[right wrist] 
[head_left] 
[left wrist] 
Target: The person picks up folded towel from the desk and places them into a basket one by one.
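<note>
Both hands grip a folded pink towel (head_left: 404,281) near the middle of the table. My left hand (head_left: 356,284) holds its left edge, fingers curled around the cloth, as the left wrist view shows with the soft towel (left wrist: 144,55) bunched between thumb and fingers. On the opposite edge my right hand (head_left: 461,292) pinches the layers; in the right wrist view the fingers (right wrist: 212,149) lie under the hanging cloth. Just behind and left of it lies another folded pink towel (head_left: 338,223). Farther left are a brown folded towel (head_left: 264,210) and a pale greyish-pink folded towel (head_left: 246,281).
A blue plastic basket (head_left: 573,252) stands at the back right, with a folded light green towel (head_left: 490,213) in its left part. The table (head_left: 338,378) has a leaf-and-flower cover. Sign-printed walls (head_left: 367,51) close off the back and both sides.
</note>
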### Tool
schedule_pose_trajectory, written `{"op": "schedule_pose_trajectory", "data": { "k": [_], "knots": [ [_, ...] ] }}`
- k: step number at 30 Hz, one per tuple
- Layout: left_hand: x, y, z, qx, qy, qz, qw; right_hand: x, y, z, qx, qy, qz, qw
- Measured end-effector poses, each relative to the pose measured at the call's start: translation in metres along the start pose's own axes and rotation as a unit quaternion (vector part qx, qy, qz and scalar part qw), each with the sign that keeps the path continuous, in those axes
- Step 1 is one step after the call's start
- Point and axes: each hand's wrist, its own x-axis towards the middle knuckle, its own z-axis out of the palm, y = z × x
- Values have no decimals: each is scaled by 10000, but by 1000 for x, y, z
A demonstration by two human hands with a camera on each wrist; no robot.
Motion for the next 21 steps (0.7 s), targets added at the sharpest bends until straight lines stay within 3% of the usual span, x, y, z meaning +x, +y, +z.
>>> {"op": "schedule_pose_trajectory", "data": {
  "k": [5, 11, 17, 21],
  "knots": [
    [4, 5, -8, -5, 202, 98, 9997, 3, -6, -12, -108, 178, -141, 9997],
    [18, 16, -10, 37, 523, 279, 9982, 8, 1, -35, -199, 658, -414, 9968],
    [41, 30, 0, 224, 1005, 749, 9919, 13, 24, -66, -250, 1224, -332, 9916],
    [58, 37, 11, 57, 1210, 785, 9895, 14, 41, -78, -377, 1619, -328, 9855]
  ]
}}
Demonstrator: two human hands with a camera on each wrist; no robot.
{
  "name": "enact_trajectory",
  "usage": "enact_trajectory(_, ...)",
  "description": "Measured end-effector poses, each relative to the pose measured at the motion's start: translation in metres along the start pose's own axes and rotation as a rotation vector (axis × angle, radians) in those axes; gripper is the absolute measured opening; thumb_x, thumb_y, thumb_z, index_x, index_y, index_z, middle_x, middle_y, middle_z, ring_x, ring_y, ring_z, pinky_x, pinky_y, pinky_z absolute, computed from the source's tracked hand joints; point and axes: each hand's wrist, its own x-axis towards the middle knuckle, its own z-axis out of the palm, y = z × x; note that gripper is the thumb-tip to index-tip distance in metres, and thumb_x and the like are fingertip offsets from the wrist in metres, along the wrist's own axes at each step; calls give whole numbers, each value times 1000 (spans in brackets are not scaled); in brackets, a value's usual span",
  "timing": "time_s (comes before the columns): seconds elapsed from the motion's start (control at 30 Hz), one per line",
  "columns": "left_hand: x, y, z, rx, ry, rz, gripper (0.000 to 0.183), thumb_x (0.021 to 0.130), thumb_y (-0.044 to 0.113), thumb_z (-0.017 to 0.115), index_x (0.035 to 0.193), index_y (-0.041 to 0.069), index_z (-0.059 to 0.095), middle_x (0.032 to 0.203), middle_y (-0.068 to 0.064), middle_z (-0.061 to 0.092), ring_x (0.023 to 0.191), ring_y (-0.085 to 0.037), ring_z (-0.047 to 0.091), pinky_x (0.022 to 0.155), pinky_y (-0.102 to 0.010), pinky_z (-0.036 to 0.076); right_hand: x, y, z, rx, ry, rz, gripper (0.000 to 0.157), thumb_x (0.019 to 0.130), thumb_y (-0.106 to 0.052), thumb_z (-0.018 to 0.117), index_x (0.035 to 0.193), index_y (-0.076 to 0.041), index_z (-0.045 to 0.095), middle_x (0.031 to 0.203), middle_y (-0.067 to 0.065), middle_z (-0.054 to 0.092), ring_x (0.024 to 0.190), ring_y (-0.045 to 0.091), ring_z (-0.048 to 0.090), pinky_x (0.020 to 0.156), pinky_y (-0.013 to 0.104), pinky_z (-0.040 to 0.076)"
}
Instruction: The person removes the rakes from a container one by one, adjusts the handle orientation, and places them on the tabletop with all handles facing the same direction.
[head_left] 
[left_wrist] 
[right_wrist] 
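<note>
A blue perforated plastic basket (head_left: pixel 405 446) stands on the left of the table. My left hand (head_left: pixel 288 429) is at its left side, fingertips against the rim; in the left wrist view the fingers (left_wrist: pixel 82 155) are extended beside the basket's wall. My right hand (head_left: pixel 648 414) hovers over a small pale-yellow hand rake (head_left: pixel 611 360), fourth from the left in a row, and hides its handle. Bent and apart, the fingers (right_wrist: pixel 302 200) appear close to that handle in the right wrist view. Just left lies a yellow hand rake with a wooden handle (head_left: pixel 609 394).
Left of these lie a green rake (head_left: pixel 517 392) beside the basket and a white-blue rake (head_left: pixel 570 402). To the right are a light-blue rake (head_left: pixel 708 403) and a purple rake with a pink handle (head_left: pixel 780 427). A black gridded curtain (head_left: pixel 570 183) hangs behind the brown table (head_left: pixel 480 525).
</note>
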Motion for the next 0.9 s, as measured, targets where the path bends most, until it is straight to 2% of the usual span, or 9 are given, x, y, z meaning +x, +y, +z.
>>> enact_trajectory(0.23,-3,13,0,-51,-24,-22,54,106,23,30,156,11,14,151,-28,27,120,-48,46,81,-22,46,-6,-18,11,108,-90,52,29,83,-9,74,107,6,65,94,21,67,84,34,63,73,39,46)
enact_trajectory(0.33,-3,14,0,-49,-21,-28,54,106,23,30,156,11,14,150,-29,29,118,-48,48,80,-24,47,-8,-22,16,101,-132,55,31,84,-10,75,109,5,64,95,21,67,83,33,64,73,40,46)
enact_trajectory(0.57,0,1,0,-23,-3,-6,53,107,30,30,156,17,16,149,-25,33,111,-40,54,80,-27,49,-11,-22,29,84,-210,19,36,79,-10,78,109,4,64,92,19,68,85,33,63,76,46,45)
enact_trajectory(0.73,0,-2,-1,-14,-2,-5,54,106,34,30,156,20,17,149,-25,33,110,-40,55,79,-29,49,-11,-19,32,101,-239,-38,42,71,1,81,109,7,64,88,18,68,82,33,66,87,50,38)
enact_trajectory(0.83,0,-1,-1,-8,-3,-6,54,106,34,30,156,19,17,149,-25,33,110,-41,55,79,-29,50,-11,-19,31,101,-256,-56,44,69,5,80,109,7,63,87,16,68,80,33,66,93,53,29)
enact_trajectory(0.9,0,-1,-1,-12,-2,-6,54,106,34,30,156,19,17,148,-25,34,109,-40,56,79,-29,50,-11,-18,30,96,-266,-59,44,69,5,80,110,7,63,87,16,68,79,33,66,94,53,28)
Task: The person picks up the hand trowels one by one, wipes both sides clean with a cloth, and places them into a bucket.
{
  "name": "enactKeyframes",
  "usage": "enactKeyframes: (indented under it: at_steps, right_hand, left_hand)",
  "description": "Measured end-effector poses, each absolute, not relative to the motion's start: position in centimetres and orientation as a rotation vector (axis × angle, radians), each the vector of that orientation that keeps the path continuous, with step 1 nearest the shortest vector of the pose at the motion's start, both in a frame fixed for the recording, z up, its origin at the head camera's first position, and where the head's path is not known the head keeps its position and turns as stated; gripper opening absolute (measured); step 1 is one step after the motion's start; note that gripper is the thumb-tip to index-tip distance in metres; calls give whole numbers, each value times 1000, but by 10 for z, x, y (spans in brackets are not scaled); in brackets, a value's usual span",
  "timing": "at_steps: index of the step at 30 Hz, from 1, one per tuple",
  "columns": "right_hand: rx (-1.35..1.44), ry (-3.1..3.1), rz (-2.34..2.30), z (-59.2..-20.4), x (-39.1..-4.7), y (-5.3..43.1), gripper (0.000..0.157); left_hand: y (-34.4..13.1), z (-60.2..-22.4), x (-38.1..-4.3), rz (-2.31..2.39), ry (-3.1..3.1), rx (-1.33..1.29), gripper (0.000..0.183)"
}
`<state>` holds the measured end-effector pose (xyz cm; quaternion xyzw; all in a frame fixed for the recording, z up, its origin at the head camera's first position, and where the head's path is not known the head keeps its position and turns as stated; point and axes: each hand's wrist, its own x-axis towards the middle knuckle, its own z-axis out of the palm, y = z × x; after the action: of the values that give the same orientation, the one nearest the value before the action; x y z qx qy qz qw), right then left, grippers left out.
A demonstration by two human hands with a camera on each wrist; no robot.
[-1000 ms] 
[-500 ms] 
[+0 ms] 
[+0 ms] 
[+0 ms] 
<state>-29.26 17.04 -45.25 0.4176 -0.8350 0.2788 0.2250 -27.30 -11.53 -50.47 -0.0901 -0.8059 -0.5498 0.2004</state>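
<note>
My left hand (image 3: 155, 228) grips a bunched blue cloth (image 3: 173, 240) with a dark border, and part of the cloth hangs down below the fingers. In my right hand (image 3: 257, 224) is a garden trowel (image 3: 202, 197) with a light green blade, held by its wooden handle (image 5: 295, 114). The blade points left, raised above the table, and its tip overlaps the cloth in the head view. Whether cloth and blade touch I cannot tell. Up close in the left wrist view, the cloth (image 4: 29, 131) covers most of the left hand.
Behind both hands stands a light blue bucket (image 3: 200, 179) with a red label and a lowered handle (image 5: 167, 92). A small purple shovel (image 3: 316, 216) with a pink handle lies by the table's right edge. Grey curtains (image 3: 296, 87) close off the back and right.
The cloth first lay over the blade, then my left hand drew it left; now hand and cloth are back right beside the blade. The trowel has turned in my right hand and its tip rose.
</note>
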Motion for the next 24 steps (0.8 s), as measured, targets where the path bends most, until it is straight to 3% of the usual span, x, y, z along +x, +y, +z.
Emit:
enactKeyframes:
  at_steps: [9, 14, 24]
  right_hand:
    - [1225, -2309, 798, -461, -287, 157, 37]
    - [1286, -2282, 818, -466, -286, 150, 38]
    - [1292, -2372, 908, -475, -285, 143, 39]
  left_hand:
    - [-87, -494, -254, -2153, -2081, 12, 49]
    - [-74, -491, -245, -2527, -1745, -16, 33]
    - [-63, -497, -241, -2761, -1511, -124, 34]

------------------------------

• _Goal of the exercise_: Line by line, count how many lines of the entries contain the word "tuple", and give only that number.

• _Task answer_: 2